The theory states "you can't blow the highlights because the developer in contact with those areas will develop to exhaustion and not over-develop". As a result, you used to get people online claiming that it was literally impossible to blow the highlights with stand developing.

In my experiments, I found you very much can. And if the temperature climbed up during the hour the developer was sat there (say, for instance, you were developing in the height of summer), it was even more likely to happen.
 
It's the better midtones that drew me to older, single coated lenses, but then you have to protect the highlights better in developing. With those older lenses you need more care in highlight protection. Don't you run the risk of blowing the highlights with stand because of the potential of overdevelopment?
Steve, i've never had blown highlights with PMK or Pyrocat
 
Stand, semi-stand development is the worst practice.
Does nothing, it actually only hinders over what could have been.

Last time I tried washing my hands by leaving stale soap on them, without rubbing it off, for 30 minutes, didn’t leave my hands clean.
Same principle goes for development.

You want your hands clean, and you want your film well developed? Stir, shake and be energetic. That’s how it’s done.
 
It's the better midtones that drew me to older, single coated lenses, but then you have to protect the highlights better in developing. That single coating on those old lenses not as effective in highlight protection. Don't you run the risk of blowing the highlights with stand because of the potential of overdevelopment?

So a couple of reference points. First, semistand/EMA are done with much higher dilution (i.e. weaker) developer which is inherently less active. Secondly, you're agitating almost not at all.

Why does this matter? The shadows develop quite slowly. That's why you want to leave the film in solution for a looooong time - to get full shadow speed. But highlights develop rapidly and then the developer there exhausts more-or-less immediately. That means semistand/EMA will inherently protect highlights. They won't overdevelop because - without agitation - they stop developing very quickly.

But this brings new problems to be conquered.

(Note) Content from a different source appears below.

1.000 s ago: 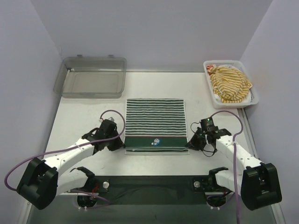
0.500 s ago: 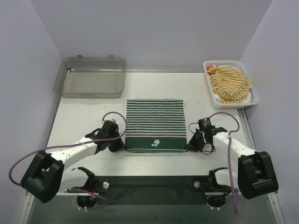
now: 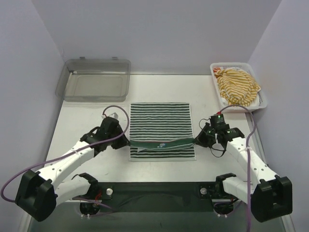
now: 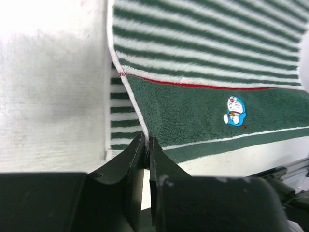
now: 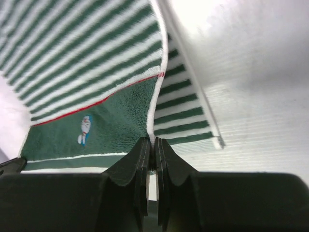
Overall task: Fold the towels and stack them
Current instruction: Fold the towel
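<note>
The green striped towel lies mid-way across the table, soft limp terry, its solid green near hem held up by left gripper and right gripper, each clenched on a corner; bites look thin, so uneven travel could slip one and skew the fold.

My overhead view is evenly, softly lit, with faint shadows under my arms. In my left wrist view the table blows out white at upper left; in the right wrist view, upper right. The stripes of the towel blur toward the top edges.
</note>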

First, when you don't agitate very much, development byproducts begin to build up on the film and can lead to streaks - the dreaded "bromide drag". Hence, my recommendations in the prior post about taking great care with film suspension above the bottom of the tank and maintaining minimal contact with the suspension system.

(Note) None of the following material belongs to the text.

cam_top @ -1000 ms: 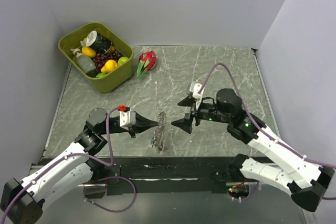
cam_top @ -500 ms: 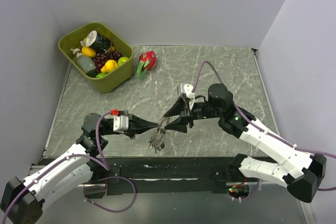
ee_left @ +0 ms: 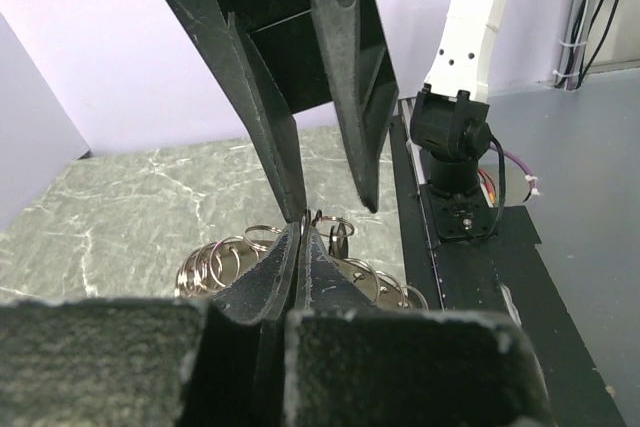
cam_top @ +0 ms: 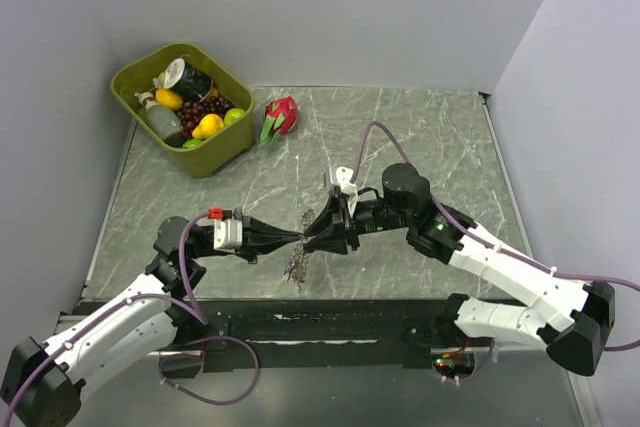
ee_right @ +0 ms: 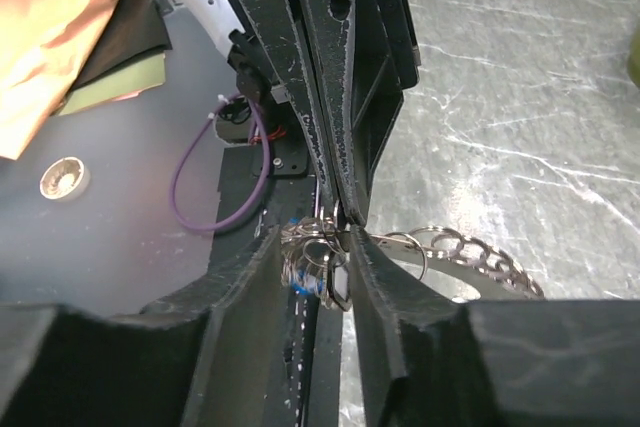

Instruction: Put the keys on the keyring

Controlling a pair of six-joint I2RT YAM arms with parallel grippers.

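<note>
The keyring (cam_top: 297, 265) hangs on edge over the table's front middle. In the left wrist view its small rings (ee_left: 215, 262) fan out behind my fingers. My left gripper (cam_top: 298, 238) (ee_left: 301, 230) is shut on its top edge. My right gripper (cam_top: 312, 232) meets it tip to tip from the right. In the right wrist view the right gripper (ee_right: 312, 247) straddles a bunch of small rings and keys (ee_right: 318, 269), one with a blue tag. Its jaws stand narrow and open, close on both sides. The rest of the keyring (ee_right: 480, 252) curves off to the right.
A green bin (cam_top: 215, 162) of toy fruit and bottles stands at the back left. A red dragon fruit (cam_top: 281, 117) lies beside it. The black front rail (cam_top: 320, 312) runs just below the hanging ring. Both arms' fingers cross closely at one spot.
My right gripper has travelled left to the keyring and narrowed its jaws around the bunch of rings and keys. My left gripper has edged right, still holding the ring.
</note>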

Secondly, you have to find the right triplet of developer, dilution, and time to optimize for full shadow development completion and reigning in overly aggressive highlight development. Time gives you the shadows and the mid tone contrast expansion, and the dilution keeps the highlights in bounds. The other consideration is that if you get too dilute, you can make it up - up to a point - with longer times, but you may be increasing acutance beyond what is appropriate for smaller formats and thus really making the grain show up.

Finally, the more you dilute, the more developer volume you need to use to ensure that when you do agitate, there's enough active developer present to do the job.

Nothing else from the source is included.